Azure Blob Storage (append blobs)
This page describes a Sumo Logic integration that provides an event-based pipeline for shipping monitoring data from Azure Blob Storage(stored as append blobs) to an HTTP source on Sumo Logic.
This solution is good for monitoring Azure services that do not support exporting logs to Azure Event Hubs. If your service supports exporting to Event Hub, then use Azure Event Hubs Source for Logs .
This solution is for newly created blobs only (not for existing blobs).
For step-by-step instructions for configuring the Azure-Sumo Logic pipeline, see Collect Logs from Azure Blob Storage (append blobs).
Azure-Sumo Logic pipeline​
The diagram below illustrates the Azure-Sumo Logic pipeline for Azure logs collection(stored as append blobs) from Azure Blob Storage. Monitoring data flow describes the flow of logs from Azure Blob Storage to Sumo Logic. Pipeline components describes the actors in the flow.
Monitoring data flow​
Here’s a summary of how various components are stitched together in the pipeline.
- Azure services send monitoring data (logs as append blobs type) to Azure Blob containers in a storage account. General-purpose v2 (GPv2) and Blob storage accounts are supported.

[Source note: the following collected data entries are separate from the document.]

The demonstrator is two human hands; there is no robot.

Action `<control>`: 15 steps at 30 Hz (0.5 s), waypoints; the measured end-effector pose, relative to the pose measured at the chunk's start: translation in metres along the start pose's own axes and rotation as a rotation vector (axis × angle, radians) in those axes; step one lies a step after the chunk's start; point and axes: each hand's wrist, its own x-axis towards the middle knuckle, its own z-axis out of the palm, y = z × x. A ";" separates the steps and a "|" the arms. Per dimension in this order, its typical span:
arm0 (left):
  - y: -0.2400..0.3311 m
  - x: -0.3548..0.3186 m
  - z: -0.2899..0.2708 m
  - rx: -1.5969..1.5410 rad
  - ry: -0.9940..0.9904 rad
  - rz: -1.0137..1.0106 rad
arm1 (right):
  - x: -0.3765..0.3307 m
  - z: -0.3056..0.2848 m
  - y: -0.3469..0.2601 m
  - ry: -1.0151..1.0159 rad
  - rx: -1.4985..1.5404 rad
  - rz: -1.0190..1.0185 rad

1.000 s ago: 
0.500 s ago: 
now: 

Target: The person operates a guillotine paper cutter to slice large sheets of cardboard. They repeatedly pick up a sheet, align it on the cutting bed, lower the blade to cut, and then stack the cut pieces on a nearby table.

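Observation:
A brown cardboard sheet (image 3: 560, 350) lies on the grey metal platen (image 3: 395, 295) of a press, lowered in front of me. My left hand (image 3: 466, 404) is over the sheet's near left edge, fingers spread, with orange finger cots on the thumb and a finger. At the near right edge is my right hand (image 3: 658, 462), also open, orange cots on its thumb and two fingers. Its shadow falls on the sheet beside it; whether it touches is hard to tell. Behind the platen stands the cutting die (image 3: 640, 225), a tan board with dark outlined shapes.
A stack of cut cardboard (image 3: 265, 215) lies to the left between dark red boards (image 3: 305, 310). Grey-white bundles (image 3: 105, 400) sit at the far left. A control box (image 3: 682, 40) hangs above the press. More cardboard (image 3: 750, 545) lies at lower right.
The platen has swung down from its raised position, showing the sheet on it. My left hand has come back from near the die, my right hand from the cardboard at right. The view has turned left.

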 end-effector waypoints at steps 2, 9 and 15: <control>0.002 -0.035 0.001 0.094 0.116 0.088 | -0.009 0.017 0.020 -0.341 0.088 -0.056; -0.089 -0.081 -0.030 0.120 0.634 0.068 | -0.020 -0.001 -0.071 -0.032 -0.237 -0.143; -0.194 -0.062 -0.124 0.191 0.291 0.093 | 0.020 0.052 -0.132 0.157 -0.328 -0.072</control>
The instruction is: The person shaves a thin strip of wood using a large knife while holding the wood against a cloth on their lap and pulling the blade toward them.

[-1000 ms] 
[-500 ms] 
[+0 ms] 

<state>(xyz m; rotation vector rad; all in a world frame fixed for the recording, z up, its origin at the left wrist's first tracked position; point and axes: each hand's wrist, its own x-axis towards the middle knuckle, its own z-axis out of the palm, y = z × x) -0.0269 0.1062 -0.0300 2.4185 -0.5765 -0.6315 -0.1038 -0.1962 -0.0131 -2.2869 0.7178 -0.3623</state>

- An Event subscription is configured with Azure Blob container as the publisher and Event Hub as the subscriber. Event Grid then routes all the create append events to Event Hub.
- On receipt of data from Event Grid, an event hub triggers its Azure function named AppendBlobFileTracker to create an entry in FileOffSetMap table.
- Periodically a Azure function named AppendBlobTaskProducer, fetches list of blobs from FileOffSetMap table and creates a task with metadata. (This is a JSON object that includes the start of the append blob, file path, container name and storage name). These tasks are then pushed to Azure Service Bus Queue.
- Another Azure function named AppendBlobTaskConsumer is triggered in response to a new task in Azure Service Bus Queue. This function reads the data in the given range (from start byte), transforms the data, and sends it to an HTTP source on a hosted collector in Sumo Logic. Each of the three Azure functions sends their logs to storage accounts (named
SUMOAB<unique_prefix>
) created by an Azure Resource Template (ARM).
Pipeline components​
The table below describes the key components in the Azure-Sumo Logic pipeline.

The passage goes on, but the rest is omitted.